De acordo com a coordenadora
do projeto de MSF no estado, Irene Huertas, comunidades acolhidas e
fortalecidas se apoiam emocionalmente, contribuindo para a prevenção de
impactos mentais mais severos após a fase aguda da emergência. “Por esta razão,
nosso foco está tanto no cuidado dos profissionais, como nas populações
atingidas”, relata, ressaltando que as duas regiões apresentam desafios
diferentes. No total, cerca de 500 pessoas, entre profissionais e membros das
comunidades, participaram das atividades de MSF.
Esta é a terceira vez em menos de um ano que os
municípios do Vale do Taquari enfrentam enchentes de grandes proporções. Para
Irene, as equipes de saúde desta área estão mais preparadas para lidar com
emergências, mas, ao mesmo tempo, é possível notar o cansaço da população,
novamente atingida, mas agora em um momento de reconstrução e com um fator
novo: os deslizamentos.
Gisele Dhein, moradora de Lajeado, participou de
treinamentos realizados por MSF este ano e em 2023, quando a organização
implementou um projeto
de saúde mental durante as inundações causadas por um ciclone no estado.
Segundo ela, que é psicóloga e professora universitária, as atividades foram
fundamentais para acolher e capacitar as equipes, “oferecendo ferramentas de
fortalecimento e enfrentamento coletivos”.
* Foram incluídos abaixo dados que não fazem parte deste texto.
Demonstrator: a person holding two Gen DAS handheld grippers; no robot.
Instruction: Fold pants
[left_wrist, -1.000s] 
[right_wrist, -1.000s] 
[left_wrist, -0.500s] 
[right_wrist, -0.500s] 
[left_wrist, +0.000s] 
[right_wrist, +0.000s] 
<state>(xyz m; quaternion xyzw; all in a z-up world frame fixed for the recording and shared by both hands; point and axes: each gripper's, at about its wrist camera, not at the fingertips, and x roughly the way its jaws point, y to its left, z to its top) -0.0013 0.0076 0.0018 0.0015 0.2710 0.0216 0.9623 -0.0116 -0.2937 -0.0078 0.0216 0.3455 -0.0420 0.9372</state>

Em Canoas, cidade a 45 quilômetros da capital
gaúcha onde MSF ofereceu
cuidados médicos em um abrigo desde o começo da emergência, os desafios se
apresentaram de uma maneira um pouco diferente. As enchentes foram uma surpresa
para os moradores dessas áreas, essencialmente zonas urbanas, deixando um
impacto emocional profundo em pessoas que nunca haviam pensado em abandonar
suas casas ou em atender pessoas nesta situação.
“Ninguém estava preparado para
lidar com uma emergência como essa, tivemos que nos adaptar rapidamente ao alto
número de pacientes e para enfrentar os efeitos na saúde mental dos próprios
profissionais. Muitos deles também sofreram perdas. Na verdade, todos foram
afetados direta ou indiretamente”, argumenta Maiara
Mundstock, gestora responsável pelas unidades de saúde da Mathias Velho, o
maior bairro do munícipio. Ela foi uma das participantes dos treinamentos
realizados por MSF em Canoas. Além da área de saúde, profissionais de educação
e assistência social participaram dos grupos de acolhimento e capacitação.
Professoras da Escola Municipal Tiago Wurth e a
diretora Vanice Lopes da Costa estão entre eles. No local, os vestígios da
emergência ainda são nítidos. A força tarefa montada entre voluntários e o
Exército para apoiar a central improvisada de distribuição de doações continua
lá. Mas, como aquelas casas de Encantado que se mantiveram em pé e buscam
voltar à rotina com as roupas secando no varal, pouco a pouco a situação também
vai avançando na escola de Canoas.
“Para a gente é fundamental
esse apoio de MSF às nossas professoras, para que estejam bem, e assim possamos
apoiar as crianças na volta às aulas”, ressalta. Ela espera que o retorno às
atividades letivas seja mais um passo para que a comunidade possa continuar,
com um pouco mais de leveza, sua caminhada de reconstrução. “Estamos preparando
uma recepção diferente, alegre”, conta emocionada Vanice.